In 2022/23, the county government spent Sh4.6 billion and in the first nine months of 2023/24, it spent Sh3.1 billion, according to the Controller of Budget reports.
The county’s budget for the current fiscal year- from July 2024 to June 2025- indicates that Tana River plans to spend Sh9.3 billion, out of which Sh6.6 billion falls under the procurement responsibilities.
The Auditor-General’s report on Tana River for the 2022/23 fiscal year, however, had a damning verdict on the county’s management of public funds, questioning the spending of hundreds of millions of shillings and giving the devolved unit an adverse opinion- meaning there was widespread gaps in the management of public funds that could have led to losses, lack of value for money in projects implemented and flouting of laws.
Tana River Governor Godhana Dhadho did not respond to questions by the Business Daily on the county’s failure to upload its procurement information on the PPIP, transparency in the awarding of contracts and issues raised by the auditor-general, including several queries on unsupported expenditures to the tune of hundreds of millions of shillings and some 58 abandoned projects valued Sh825.8 million.
The county on Tuesday pleaded with the PPRA not to take away the procurement responsibilities, while asking it to consider “a capacity building programme for the county to facilitate compliance with the requirements of the Act.”

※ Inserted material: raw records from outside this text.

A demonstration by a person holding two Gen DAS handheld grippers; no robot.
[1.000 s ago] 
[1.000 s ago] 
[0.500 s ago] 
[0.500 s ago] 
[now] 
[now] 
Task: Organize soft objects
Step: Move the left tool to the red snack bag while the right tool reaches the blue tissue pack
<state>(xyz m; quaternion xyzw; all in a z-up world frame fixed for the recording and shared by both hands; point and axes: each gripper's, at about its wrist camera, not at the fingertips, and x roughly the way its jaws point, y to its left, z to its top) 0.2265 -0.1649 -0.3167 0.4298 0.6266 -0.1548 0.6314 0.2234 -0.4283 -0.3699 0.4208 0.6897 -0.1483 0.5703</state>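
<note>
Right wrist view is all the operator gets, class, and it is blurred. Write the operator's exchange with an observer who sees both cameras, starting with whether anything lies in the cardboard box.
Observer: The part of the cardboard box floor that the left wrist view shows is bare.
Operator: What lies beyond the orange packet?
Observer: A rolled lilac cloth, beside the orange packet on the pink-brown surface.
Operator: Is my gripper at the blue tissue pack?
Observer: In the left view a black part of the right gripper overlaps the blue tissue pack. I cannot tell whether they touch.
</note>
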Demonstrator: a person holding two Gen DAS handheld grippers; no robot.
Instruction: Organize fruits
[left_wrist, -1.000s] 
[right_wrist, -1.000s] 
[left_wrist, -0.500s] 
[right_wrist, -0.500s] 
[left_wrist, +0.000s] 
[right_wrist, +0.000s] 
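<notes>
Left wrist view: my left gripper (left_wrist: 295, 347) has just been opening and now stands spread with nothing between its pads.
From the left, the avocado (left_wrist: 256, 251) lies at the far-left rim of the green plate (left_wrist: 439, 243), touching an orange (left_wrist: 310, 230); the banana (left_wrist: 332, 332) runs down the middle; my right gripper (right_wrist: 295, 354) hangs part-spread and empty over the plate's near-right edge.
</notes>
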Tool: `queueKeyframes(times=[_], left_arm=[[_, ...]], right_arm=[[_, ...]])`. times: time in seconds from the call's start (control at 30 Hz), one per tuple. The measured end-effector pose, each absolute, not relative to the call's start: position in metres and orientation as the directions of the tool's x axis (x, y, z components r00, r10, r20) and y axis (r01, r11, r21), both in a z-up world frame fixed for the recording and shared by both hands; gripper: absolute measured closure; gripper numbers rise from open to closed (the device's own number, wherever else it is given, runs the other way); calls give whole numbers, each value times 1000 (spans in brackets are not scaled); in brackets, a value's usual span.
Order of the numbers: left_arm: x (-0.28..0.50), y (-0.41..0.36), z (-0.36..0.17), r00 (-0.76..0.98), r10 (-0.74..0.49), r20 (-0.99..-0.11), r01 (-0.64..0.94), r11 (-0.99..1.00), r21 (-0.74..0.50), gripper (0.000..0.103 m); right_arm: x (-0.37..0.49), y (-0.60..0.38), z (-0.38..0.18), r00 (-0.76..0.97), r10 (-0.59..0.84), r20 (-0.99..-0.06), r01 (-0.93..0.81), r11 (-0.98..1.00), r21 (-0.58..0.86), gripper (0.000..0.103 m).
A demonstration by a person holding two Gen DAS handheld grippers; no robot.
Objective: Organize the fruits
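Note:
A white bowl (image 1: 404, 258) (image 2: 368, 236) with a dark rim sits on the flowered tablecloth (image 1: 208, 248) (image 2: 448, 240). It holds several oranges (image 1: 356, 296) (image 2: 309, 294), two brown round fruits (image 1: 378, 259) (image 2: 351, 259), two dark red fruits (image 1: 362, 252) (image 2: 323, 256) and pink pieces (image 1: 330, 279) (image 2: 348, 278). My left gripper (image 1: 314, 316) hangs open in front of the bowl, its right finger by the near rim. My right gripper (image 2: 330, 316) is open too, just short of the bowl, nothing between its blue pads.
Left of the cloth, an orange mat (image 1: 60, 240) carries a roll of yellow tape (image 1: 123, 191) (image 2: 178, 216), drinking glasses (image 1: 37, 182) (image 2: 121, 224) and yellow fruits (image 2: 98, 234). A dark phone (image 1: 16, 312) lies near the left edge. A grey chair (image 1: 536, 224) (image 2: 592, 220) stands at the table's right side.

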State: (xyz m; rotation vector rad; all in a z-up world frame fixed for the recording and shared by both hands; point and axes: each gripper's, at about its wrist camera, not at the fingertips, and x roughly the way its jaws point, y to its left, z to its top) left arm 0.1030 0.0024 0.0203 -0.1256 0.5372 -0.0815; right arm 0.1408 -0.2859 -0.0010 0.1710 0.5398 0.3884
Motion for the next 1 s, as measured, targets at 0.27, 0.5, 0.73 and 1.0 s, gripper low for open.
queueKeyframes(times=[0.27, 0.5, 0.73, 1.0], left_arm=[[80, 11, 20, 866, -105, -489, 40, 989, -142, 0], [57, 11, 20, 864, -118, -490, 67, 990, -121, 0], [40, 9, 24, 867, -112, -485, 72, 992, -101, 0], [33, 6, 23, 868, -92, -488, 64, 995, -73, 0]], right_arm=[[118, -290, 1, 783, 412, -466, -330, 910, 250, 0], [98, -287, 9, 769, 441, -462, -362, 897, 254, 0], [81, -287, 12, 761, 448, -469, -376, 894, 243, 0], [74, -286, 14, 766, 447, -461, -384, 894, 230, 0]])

“We request that you reconsider the decision to transfer the procurement responsibility away from the county and allow the county up to October 4, 2024 to comply with the requirements of the Act as summarised in your letters,” Finance CEC Mariam Bunu said in a letter dated September 6, 2024, to PPRA. The letter was delivered on Tuesday.
The PPRA had written to the county on 31 July 2024, giving it one month to upload details of its procurement activities for the two financial years on the PPIP.
In the letter to the then Tana River Finance CEC Brenda Mokaya, the PPRA noted that the county had not uploaded its procurement plan for the 2023/24 fiscal year in the PPIP, which made it difficult for the Authority to verify compliance with requirements such as reserving at least 30 percent of procurement budget for enterprises owned by youth, women, and persons living with disability.
The PPRA noted that while the county published 120 tenders on the PPIP in the year to June 2024, only 15 contract awards were published.
“Thus, the status of the other 105 tenders could not be ascertained as none of the said 105 tenders was published in the PPIP as having been awarded or terminated prior to award in accordance with the law,” the Authority stated.
“Your procuring entity did not disclose business ownership information in the PPIP for the 15 contracts awards that you published in the PPIP. This was inconsistent with PPRA Circular No.5/2023 of 27th October 2023 and Executive Order No.2 of 2018 cited above,” PPRA added.